4/ 2 Sobhanbag, Mirpur

Assignment on: Pleural effusions

Course name: Health Care System Management & Administration


Course Code: MPH- 5151

Submitted to,

Dr. Salamat Khandker


Associate Professor
Department of Public Health
Daffodil International University
Submitted by,

Salina Nokrek, 192- 41- 1001


Khadija Yeasmin, 192- 41- 980
Samima Nasrin, 192- 41- 981
Section: B
Batch: 22nd (Weakened Program)
Department of Public Health
Daffodil International University

Date of Submission: 14 February, 2019


Table of Content

SL No Content Page No
01 What are the kinds of patients admitted in NIDCH 01
02 Introduction 02
03 What is pleural effusion? 03
04 The most common causes of transudative (watery fluid) 02
pleural effusions

05 Types of pleural effusions 03


06 Pathophysiology 05
07 Management of pleural effusion 05

08 Investigation of pleural fluid 06

09 Nursing management 06
10 Conclusion 07
What are the kinds of patients admitted in NIDCH

1. Chronic Obstructive Pulmonary Disease,


2. Respiratory Tuberculosis,
3. Bronchiectasis,
4. Multiple injuries of thorax,
5. Injury of tibial artery,
6. Pneumothorax,
7. Pyothorax,
8. Malignant Neoplasm of esophagus
9. Asthma, and
10. Pleural effusion.

Page No: 01
Introduction:

Over 1 million patients develop a pleural effusion annually in the United States alone. Pleural
effusion have more than 60 different causes, and vary in size and risk of recurrence. Congestive
heart failure, malignancy, pulmonary infection and embolism account for over 90% of pleural
effusions.

Pleural effusions can impact profoundly on the cardiorespiratory system. Breathlessness, the
commonest presentation, is often debilitating and significantly impairs quality of life. Relief of
breathlessness often necessitates therapeutic pleural interventions with associated discomfort,
discomfort, risks of infection, bleeding, pneumothorax and even death. Management of pleural
effusions represents a significant healthcare burden worldwide. To date, research on, and hence
our understanding of, the effects of pleural effusions on respiratory physiology and breathlessness
has been limited. The conventional belief that pleural effusions cause breathlessness through
compression of the lung is overly simplistic. The severity of breathlessness often correlates poorly
with the size of the effusion. Conversely, symptom reduction from fluid drainage varies
significantly between patients, and no reliable predictors exist to identify those who will benefit.
Most previous studies have involved small cohorts and examined specific etiological factors in
isolation; few have compared physiological changes with symptoms.

Page No: 02
What is pleural effusion?

Sometimes referred to as “water on the lungs” is the build-up of excess fluid between the layers of
the pleura outside the lungs. The pleura are thin membranes that time the lungs and the inside of the
chest cavity and act to lubricate and facilitate breathing. Normally as small amount of fluid is present
in the pleura.

Epidemiology

The estimated prevalence pleural effusion is 320 cases per 100,000 people in industrialized
countries, with a distribution of etiologies related to the prevalence of under lying diseases.

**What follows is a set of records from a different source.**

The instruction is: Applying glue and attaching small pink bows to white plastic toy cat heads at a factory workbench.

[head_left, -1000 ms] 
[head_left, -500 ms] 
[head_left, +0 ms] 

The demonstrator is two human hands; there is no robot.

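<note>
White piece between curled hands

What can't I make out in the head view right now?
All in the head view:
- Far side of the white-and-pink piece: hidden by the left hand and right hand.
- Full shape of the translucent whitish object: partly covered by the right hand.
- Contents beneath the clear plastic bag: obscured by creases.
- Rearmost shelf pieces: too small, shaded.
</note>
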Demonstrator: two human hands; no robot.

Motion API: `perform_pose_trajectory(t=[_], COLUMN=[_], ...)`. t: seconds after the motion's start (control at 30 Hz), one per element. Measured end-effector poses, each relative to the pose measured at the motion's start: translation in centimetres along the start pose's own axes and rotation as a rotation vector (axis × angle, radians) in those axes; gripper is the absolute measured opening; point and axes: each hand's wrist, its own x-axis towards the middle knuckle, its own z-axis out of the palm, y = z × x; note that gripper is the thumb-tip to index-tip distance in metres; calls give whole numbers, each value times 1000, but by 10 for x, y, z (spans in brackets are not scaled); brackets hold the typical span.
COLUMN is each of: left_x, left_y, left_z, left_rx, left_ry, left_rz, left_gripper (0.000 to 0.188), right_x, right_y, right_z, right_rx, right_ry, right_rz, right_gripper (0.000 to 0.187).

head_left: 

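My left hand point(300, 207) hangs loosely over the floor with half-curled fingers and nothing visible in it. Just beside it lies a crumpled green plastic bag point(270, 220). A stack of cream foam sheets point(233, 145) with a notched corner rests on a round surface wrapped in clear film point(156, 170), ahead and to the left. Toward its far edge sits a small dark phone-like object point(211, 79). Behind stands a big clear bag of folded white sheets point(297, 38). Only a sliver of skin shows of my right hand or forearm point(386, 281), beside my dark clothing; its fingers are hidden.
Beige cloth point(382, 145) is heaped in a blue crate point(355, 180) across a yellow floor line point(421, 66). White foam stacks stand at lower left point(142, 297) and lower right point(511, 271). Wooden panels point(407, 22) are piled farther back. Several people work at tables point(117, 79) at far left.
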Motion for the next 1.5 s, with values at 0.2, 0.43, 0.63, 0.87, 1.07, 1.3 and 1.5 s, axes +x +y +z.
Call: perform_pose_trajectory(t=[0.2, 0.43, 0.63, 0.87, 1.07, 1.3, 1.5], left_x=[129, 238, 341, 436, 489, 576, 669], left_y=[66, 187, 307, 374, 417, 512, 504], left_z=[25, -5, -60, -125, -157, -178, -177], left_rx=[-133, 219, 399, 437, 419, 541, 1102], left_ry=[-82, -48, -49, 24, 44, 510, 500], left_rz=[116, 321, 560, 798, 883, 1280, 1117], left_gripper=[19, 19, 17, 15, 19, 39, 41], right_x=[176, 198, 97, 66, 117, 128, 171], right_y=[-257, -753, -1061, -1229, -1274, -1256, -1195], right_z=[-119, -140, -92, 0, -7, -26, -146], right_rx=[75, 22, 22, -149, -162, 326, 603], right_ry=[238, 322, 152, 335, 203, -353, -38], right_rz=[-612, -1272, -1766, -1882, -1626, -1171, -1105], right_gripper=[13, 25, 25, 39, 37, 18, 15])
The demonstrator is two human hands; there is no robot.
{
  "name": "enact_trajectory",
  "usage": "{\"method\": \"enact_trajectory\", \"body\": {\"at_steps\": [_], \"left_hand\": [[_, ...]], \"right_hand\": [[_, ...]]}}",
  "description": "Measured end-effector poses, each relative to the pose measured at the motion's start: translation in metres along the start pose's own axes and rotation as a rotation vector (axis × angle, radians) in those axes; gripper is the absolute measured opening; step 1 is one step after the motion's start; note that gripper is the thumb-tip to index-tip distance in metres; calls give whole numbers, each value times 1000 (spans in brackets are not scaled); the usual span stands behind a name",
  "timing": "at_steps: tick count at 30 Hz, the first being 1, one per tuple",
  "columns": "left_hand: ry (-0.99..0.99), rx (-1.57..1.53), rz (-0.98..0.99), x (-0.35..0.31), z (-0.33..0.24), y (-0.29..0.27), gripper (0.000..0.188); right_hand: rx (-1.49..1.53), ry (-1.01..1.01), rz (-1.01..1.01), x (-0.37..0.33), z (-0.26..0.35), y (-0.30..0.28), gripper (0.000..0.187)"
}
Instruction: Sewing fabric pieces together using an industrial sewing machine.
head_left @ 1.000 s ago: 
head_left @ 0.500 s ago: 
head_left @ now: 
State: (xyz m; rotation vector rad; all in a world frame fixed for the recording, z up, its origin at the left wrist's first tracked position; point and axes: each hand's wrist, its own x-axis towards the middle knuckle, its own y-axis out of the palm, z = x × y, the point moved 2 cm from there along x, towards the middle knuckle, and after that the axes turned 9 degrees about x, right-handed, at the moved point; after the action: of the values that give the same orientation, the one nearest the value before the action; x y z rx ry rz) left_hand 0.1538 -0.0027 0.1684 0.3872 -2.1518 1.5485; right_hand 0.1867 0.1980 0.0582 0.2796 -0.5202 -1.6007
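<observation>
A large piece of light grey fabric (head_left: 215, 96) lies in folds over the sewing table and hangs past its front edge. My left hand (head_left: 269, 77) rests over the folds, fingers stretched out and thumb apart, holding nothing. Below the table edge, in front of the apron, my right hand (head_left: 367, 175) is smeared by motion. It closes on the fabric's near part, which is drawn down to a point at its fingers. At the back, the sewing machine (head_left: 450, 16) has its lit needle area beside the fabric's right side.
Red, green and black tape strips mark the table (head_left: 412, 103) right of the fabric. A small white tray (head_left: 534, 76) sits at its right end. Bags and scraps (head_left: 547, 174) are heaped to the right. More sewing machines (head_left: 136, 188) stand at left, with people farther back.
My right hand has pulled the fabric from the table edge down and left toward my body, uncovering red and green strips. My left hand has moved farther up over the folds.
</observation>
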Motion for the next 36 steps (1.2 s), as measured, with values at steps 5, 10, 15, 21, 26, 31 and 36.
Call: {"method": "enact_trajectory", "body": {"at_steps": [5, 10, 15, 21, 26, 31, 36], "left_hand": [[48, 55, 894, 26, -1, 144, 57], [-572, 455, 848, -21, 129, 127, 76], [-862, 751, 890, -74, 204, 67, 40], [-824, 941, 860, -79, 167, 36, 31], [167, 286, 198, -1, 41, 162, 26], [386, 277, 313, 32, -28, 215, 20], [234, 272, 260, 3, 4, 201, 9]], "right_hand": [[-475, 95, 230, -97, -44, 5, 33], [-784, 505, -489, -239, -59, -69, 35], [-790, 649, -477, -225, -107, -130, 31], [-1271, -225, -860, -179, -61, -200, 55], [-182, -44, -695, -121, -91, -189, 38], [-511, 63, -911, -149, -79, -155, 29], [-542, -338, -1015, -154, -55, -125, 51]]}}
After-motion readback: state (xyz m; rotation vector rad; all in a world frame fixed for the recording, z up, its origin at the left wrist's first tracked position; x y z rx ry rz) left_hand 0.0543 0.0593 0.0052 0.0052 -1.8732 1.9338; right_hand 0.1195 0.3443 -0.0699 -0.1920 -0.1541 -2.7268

In general, the incidence of pleural effusion is equal between the sexes. However, certain causes
have a sex predilection. About two thirds of malignant pleural effusions occur in women. Malignant
pleural effusions are significant associated with breast and gynecologic malignancies.

Pleural effusions usually occur in adults however, they appear to be increasing in children, often in
the setting of underlying pneumonia. Fetal pleural effusions have also been reported, under certain
circumstances. These may be treated prior to delivery.

Definition

A pleural effusion is an abnormal collection of fluid in the pleural space resulting from excess fluid
production or decreased absorption.

What causes pleural effusion?

Depending on the cause, the excess fluid may be either protein-poor (trans dative) or protein- rich
(exudative). These two categories help to determine the cause of pleural effusion.

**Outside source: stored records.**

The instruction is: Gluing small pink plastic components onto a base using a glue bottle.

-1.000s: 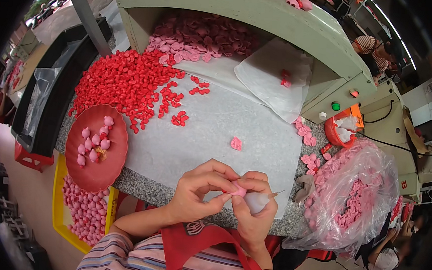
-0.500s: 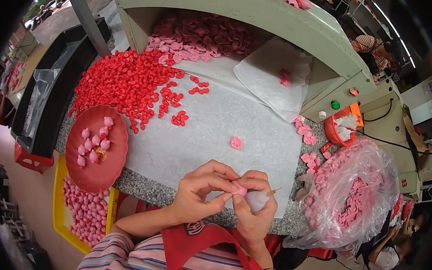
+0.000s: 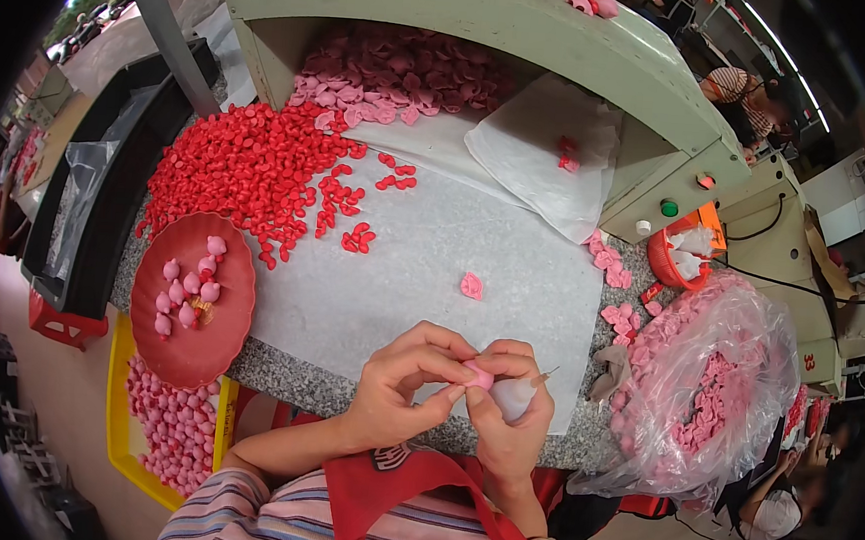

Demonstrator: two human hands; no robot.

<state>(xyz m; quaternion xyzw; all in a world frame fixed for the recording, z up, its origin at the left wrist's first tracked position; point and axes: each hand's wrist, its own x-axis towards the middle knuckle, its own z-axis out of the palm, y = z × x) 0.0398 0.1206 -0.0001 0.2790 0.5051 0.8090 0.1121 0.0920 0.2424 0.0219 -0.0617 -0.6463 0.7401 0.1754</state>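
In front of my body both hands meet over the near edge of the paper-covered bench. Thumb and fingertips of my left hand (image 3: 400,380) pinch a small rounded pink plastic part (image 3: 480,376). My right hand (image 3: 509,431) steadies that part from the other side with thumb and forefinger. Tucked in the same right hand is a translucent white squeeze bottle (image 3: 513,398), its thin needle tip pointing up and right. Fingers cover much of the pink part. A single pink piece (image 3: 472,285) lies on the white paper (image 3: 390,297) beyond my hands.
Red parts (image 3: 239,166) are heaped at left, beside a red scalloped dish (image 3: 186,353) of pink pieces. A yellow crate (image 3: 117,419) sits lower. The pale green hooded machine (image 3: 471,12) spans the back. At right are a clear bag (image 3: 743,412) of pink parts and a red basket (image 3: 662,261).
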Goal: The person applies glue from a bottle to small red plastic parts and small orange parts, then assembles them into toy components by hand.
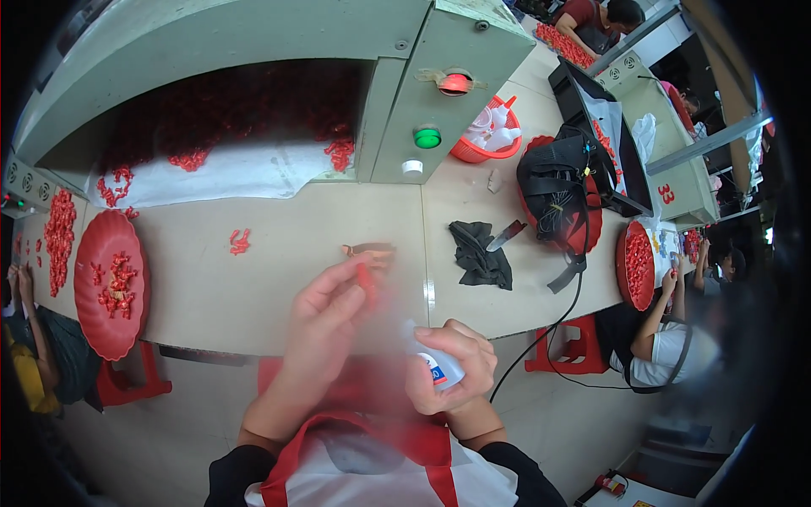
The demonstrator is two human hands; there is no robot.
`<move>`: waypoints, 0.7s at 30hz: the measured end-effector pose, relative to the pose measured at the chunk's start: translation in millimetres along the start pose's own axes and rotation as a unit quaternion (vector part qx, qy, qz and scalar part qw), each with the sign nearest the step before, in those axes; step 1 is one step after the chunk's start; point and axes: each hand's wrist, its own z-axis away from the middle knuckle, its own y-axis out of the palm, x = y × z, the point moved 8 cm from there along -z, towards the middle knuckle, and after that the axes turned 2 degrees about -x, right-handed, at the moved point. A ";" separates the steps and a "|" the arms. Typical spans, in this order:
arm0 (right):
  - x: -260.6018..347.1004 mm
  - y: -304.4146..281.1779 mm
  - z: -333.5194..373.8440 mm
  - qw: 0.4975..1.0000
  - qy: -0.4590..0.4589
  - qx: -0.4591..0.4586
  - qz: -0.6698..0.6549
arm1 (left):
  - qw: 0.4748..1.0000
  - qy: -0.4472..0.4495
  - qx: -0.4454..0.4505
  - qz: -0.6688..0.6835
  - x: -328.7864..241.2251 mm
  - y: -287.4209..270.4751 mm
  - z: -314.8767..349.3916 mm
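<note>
My left hand (pixel 325 304) pinches a small red plastic piece (pixel 367 284) over the table. The piece is blurred, so its exact shape does not show. A white squeeze bottle (pixel 441 367) with a blue and red label is wrapped in the fingers of my right hand (pixel 460 363), to the right of the piece and nearer me. Haze blurs the view between both hands. Farther left on the table lie some loose red pieces (pixel 240 242). A scalloped red tray (pixel 110 329) at the left holds red and gold figures (pixel 118 287).
Ahead stands a pale green machine (pixel 405 93), its opening holding red pieces on a white sheet (pixel 220 173). To the right lie a black cloth (pixel 481 253), a knife (pixel 507 235), a black bag (pixel 553 182) with a cable, and a red basket (pixel 490 135) of white bottles. People work on both sides.
</note>
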 end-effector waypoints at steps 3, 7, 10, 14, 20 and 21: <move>1.5 2.7 0.3 1.000 0.002 0.004 0.003 | 1.000 -0.003 -0.005 0.000 -1.8 -2.2 1.8; 1.8 3.8 0.0 1.000 0.002 0.008 0.009 | 1.000 -0.001 0.003 0.002 -1.3 -2.4 1.1; 2.3 4.0 0.2 1.000 0.003 0.007 0.008 | 1.000 -0.004 0.001 -0.001 -1.8 -1.9 2.4; 2.5 3.4 1.7 1.000 0.007 0.014 0.013 | 1.000 0.005 0.007 -0.001 -3.0 -2.4 4.0; 3.4 0.4 -0.3 1.000 0.002 0.009 0.016 | 1.000 0.004 0.001 -0.001 -1.7 -0.5 3.4; 3.9 0.0 -1.0 1.000 0.006 0.009 0.016 | 1.000 0.004 -0.002 -0.003 -1.8 0.1 3.0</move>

The most common causes of transudative (watery fluid) pleural effusions include:

 Congestive heart failure.


 Pulmonary ambolism
 Cirrhosis of liver
 Post open heart surgery
 Atelectasis –This may be due to malignancy
 Hypoalbuminemia
 Peritoneal dialysis
 Nephrotic syndrome
 Myxedema
 Cerebrospinal fluid(CSF) leaks to the pleura
 Trauma or surgery to the thoraces
 Extravascular migrators of central venous catheter

Page No: 03
Exudative (protein-rich fluid) pleural effusion are most commonly caused by:

 Pneumonia
 Cancer
 Pulmonary embolism
 Kidney disease
 Inflammatory disease
 Pancreatitis
 Trauma
 Post cardiac injury syndrome
 Esophageal perforation
 Sarcoidosis
 Fungal infections
 Intra- abdominal abscess

Other less common causes of pleural effusion include:

 Tuberculosis
 Autoimmune ( due to chest trauma)
 RTA(road traffic accident)
 Rare chest and abdominal infection
 Asbestos pleural effusion (due to exposure to asbestos)
 Benign ovarian tumor
 Ovarian hyper stimulation syndrome

Most pleural effusion are caused by congestive heart failure, pneumonia, pulmonary embolism and
malignancy.

Types of pleural effusions:

There are two main categories of pleural effusion.

1. Transudative pleural effusion:

Transudative pleural effusion are formed when fluid leaks from blood vessels in to the pleural space.
This is caused by increased pressure in the blood vessels or a low blood protein cadent. Congestive
heart failure is the most common cause, chemically transudate pleural effusion contains less protein
and LDH.

2. Exudative pleural effusion:

Exudative pleural effusion are caused by blocked blood vessels or lymph vessels, due to
inflammation of the pleura itself and are often disease of the lung.
Page No: 04
Pathophysiology:
The balance of osmotic and hydrostatic pressure in parietal pleural capillaries normally result is fluid
movement in to the pleural space. Balanced pressure in visceral pleural capillaries promote
reabsorption of this fluid. Excessive hydrostatic pressure or decreased osmotic pressure can cause
excess fluid to pass across intact capillaries. The result is a transudative pleural effusion an ultra-
filtrate of plasma containing low concentrations of protein. Exudative pleural effusions result when
capillaries exhibit increase permeability with or without changes in hydrostatic and colloid osmatic
pressure, allowing protein- rich fluid to leak into the pleural space.

Symptoms of pleural effusion:


 Chest pain
 Dry, nonproductive cough
 Dyspnea
 Shortness of breath or difficulty in breath
 Orthopnea ( shortness of breath)
 Fever
 Prostration
 Weight loss

Management of pleural effusion:


Treatment of pleural effusion is based on the underlying condition and where the effusion is causing
severe respiratory symptoms, such as shortness of breath or difficulty breathing.

1. Lung infected or inflamed pleural effusions require draining to improve symptoms and prevent
complications. Various procedure is may be used to treat pleural effusions, including:

* Thoracentesis: A pleural effusion that is respiratory symptoms may be drained using


therapeutic thoracentesis, can remove large amounts of fluid.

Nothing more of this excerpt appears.